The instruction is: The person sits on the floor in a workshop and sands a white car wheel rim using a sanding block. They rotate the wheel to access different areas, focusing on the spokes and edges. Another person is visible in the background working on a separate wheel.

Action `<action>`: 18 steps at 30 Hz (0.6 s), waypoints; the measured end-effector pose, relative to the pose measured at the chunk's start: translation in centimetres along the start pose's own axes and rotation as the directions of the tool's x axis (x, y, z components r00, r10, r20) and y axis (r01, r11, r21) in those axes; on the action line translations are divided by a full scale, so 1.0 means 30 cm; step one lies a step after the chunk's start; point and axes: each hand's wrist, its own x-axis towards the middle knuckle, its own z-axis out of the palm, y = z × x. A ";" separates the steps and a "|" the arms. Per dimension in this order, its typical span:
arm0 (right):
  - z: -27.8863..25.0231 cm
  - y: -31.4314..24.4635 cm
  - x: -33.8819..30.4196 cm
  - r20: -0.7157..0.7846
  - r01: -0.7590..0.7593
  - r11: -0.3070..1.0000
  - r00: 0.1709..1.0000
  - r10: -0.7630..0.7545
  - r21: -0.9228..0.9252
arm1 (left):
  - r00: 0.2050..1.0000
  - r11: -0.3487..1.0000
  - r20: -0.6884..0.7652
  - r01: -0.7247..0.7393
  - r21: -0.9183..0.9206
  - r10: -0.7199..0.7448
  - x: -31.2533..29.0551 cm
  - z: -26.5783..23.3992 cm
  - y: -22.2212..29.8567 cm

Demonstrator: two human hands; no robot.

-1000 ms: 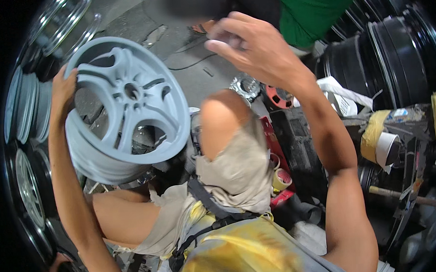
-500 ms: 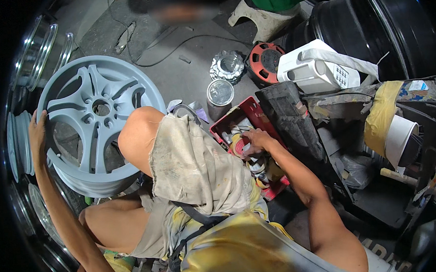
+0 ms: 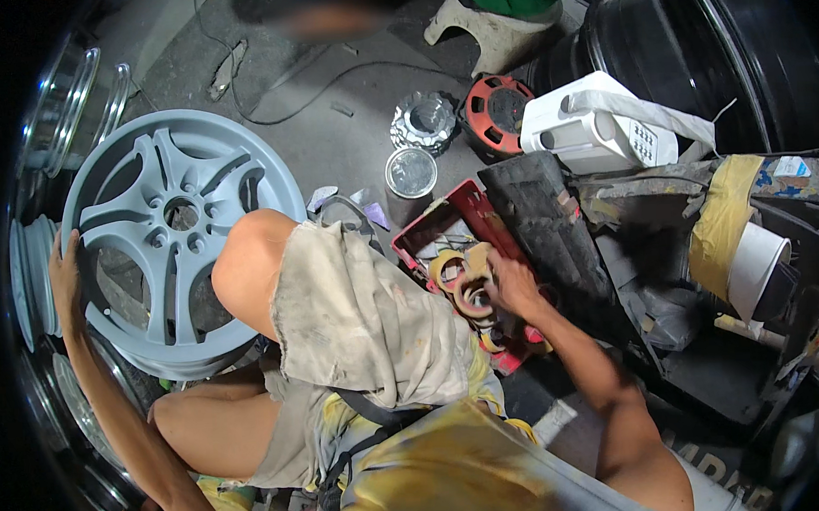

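A grey-painted alloy wheel (image 3: 181, 215) stands tilted at my left, against my raised knee. My left hand (image 3: 64, 266) grips its outer edge at the left side. My right hand (image 3: 513, 286) reaches into a red toolbox (image 3: 481, 218) beside my right leg. Between its closed fingers is a tan, folded piece that looks like sandpaper (image 3: 477, 260). Just under that hand lies a roll of tape (image 3: 471, 298). Other rolls and small items fill the box, partly hidden by my fingers.
A lidded can (image 3: 411, 173) and a silver ring-shaped part (image 3: 423, 122) stand beyond the toolbox. A red-and-black reel (image 3: 496, 113) and a white device (image 3: 591, 129) sit farther right. A cable (image 3: 365, 67) crosses the floor. A person in green sits on a stool (image 3: 487, 35).
My right hand has shifted slightly right and nearer me within the toolbox, and a tan piece now shows at its fingers. My left hand stays on the wheel.
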 end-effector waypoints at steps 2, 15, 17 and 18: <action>-0.050 -0.053 0.073 -0.073 -0.053 0.993 0.995 0.061 0.105 | 1.000 0.999 -0.018 0.011 0.032 -0.010 -0.014 -0.027 -0.016; -0.110 0.024 -0.067 -0.022 0.319 0.939 0.946 -0.324 -0.132 | 0.997 0.997 -0.023 0.076 -0.018 -0.076 -0.016 -0.024 -0.103; -0.015 0.061 -0.174 0.156 0.363 0.855 0.932 -0.327 -0.370 | 0.998 0.999 -0.039 0.046 -0.026 -0.047 -0.016 -0.020 -0.093; 0.029 0.059 -0.214 0.160 0.384 0.796 0.923 -0.351 -0.468 | 0.998 0.999 -0.048 0.033 -0.029 -0.035 -0.020 -0.021 -0.085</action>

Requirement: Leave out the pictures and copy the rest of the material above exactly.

Output of the exercise:
The instruction is: The person sits on the floor in a workshop and sands a white car wheel rim using a sanding block. They rotate the wheel to access different areas, focusing on the spokes and edges. Another person is visible in the background working on a separate wheel.

Action `<action>`: 18 steps at 30 Hz (0.6 s), waypoints; the measured end-effector pose, relative to the pose measured at the chunk's start: translation in centimetres along the start pose's own axes and rotation as the directions of the tool's x axis (x, y, z components r00, r10, r20) and y axis (r01, r11, r21) in those axes; on the action line translations are divided by a full scale, so 1.0 means 30 cm; step one lies a step after the chunk's start; point and axes: each hand's wrist, its own x-axis towards the middle knuckle, its own z-axis out of the palm, y = z × x. A ";" separates the steps and a "|" the arms. Per dimension in this order, its typical span:
arm0 (right):
  - z: -27.8863..25.0231 cm
  - y: -31.4314..24.4635 cm
  - x: -33.8819..30.4196 cm
  - r20: -0.7157..0.7846
  - r01: -0.7590..0.7593
  - r11: -0.3070..1.0000
  - r00: 0.1709..1.0000
  - r10: -0.7630..0.7545
  - r21: -0.9228..0.9252
arm1 (left):
  - r00: 0.2050..1.0000
  - r11: -0.3487..1.0000
  - r20: -0.6884..0.7652
  - r01: -0.7247..0.7393
  - r21: -0.9183..0.9206
  - r10: -0.7199..0.7448
  - x: -31.2533..29.0551 cm
  - z: -26.5783..23.3992 cm
  - y: -22.2212..29.8567 cm

Demonstrator: two human hands; no robot.

-1000 ms: 
-500 ms: 
+0 ms: 

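A grey-painted alloy wheel (image 3: 181, 215) stands tilted at my left, against my raised knee. My left hand (image 3: 64, 266) grips its outer edge at the left side. My right hand (image 3: 513, 286) reaches into a red toolbox (image 3: 481, 218) beside my right leg. Between its closed fingers is a tan, folded piece that looks like sandpaper (image 3: 477, 260). Just under that hand lies a roll of tape (image 3: 471, 298). Other rolls and small items fill the box, partly hidden by my fingers.
A lidded can (image 3: 411, 173) and a silver ring-shaped part (image 3: 423, 122) stand beyond the toolbox. A red-and-black reel (image 3: 496, 113) and a white device (image 3: 591, 129) sit farther right. A cable (image 3: 365, 67) crosses the floor. A person in green sits on a stool (image 3: 487, 35).
My right hand has shifted slightly right and nearer me within the toolbox, and a tan piece now shows at its fingers. My left hand stays on the wheel.
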 end-effector waypoints at steps 2, 15, 17 and 18: <action>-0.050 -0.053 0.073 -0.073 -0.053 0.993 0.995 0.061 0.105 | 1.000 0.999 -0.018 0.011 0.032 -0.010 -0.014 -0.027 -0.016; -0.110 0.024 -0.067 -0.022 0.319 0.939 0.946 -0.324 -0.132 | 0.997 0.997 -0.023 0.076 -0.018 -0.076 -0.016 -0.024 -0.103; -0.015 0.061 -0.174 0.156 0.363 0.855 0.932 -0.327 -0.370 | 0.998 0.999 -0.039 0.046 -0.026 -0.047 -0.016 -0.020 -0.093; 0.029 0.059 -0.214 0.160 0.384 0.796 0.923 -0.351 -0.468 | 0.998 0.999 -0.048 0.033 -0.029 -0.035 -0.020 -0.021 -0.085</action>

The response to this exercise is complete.